Ask HN: How Do I Get Started with OCR(Optical Character Recognition)?

I strongly caution you against doing it yourself, but if you're determined, here are some things you'll need to deal with at high level.

1) Image standardization: All user-submitted images should be the same resolution and the same size on at least one axis.

2) Pre-processing. Rotation, skew, and binarization, mainly. You could do this yourself or let an OCR API handle it for you (many do, both local and cloud).

Then there's basically two paths in a rudimentary solution. You could do full-page OCR, store the coordinates of extracted n-grams, and then inspect the area where you think or know the text you want to extract will be. Or, you could crop the image to a rectangle where you think or know the text will be, OCR the rectangle, and see if the text is there. The latter is computationally cheaper but the rectangle isn't guaranteed to contain the text of interest-- assuming it's there at all-- and you won't easily be able to define things in relation to each other.

The top commercial products are a lot more complicated than this, though. A "template" for extracting Box 1 from a W-2 would do something like this:

- Crop the document to just the top third and OCR it

- Match the string "1 Wages, tips, or other compensation" which itself is something like "Try to find that exact string. No? Look for a 1 or something that resembles a 1. Is there an n-gram to the right of it beginning with the word Wages? No? OK how about wages in lower case. No? OK restrict the pattern match to just 1 line. Does that work? OK good. Does something like the word 'tips' appear in the n-gram? Ok that's probably it."

- Underneath that line, offset x to the right, look for a string of digits matching this regex.
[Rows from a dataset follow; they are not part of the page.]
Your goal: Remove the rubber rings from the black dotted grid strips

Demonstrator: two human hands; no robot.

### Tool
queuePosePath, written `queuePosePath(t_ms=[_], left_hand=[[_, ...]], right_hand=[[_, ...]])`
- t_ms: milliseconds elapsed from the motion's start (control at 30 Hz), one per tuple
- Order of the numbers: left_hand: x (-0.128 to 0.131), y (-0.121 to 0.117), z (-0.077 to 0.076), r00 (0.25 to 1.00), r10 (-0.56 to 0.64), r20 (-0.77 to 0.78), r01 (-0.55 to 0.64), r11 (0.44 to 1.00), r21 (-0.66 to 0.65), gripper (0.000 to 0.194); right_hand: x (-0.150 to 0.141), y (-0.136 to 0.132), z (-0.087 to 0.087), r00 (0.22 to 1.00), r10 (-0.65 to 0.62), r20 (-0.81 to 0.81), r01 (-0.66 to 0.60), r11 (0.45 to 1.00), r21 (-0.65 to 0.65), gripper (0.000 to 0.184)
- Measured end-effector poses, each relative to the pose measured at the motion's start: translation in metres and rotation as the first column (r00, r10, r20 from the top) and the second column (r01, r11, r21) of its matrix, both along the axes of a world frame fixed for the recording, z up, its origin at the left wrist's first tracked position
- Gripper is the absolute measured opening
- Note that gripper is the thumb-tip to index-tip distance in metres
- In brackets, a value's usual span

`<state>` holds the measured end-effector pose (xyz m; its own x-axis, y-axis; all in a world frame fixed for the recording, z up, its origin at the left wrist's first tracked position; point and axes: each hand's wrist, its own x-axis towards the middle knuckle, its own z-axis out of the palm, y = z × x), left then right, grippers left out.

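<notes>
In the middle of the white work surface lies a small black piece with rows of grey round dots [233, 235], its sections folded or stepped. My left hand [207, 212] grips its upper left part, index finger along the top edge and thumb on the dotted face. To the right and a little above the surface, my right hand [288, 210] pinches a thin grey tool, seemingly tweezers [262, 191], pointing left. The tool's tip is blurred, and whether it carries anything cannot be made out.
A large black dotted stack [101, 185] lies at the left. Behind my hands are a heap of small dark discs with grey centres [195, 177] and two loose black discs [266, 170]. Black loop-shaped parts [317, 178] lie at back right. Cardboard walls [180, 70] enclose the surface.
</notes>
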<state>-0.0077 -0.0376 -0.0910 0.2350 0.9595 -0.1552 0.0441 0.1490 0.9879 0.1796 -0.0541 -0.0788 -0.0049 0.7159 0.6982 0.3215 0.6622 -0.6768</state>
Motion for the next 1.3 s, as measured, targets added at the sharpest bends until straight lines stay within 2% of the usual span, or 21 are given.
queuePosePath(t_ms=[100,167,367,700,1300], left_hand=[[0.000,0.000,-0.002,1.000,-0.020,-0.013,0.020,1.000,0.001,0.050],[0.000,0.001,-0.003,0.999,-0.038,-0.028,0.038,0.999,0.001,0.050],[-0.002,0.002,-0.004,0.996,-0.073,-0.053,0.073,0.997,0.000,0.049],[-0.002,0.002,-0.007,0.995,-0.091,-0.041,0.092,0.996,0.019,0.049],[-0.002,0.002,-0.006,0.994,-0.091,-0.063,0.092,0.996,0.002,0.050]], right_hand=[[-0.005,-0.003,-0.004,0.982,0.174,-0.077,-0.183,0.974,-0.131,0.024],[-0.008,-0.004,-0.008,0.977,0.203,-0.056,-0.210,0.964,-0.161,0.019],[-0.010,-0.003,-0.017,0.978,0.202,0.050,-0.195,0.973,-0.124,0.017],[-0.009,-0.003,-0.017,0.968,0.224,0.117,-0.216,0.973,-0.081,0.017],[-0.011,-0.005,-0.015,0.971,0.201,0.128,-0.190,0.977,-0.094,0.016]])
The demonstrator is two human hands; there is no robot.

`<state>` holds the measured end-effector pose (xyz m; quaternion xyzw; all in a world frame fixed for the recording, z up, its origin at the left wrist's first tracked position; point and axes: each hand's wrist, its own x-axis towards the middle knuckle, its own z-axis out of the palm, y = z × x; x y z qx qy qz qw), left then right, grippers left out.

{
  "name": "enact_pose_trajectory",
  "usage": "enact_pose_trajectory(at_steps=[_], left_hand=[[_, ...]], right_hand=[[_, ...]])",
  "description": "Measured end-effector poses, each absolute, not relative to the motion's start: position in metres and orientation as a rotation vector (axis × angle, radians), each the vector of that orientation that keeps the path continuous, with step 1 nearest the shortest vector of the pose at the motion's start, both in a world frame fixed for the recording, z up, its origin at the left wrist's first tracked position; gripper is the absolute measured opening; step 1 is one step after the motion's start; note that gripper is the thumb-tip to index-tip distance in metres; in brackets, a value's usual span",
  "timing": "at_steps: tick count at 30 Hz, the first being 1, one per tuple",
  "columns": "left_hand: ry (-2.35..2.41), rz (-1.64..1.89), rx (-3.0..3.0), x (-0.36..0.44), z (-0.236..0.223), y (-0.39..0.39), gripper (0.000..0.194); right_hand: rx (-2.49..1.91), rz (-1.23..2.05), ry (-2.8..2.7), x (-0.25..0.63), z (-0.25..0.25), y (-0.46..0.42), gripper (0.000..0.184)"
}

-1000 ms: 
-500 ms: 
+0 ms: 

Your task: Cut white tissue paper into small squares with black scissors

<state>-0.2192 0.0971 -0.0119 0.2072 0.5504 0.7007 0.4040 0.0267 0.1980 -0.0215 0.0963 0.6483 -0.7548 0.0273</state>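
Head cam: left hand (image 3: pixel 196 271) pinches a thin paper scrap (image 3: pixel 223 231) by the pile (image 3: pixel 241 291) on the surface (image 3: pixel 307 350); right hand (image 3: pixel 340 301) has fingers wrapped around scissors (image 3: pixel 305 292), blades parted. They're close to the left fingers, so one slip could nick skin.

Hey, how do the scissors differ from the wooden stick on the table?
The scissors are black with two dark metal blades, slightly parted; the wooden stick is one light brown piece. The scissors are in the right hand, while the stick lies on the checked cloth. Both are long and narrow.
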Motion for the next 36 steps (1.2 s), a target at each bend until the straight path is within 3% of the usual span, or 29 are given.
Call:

The string matching is done probabilistically in branches based on the specified rules (like "there's this n-gram over here that seems like what you're looking for but you said it should be in this other location, so we'll mark that as a possibility but it's probably not what you're looking for") and with the assistance of a really powerful dictionary.

If you don't want to totally roll your own and you happen to write Java, check out OpenKM, which I believe has some of the necessary abstractions built in for zonal OCR.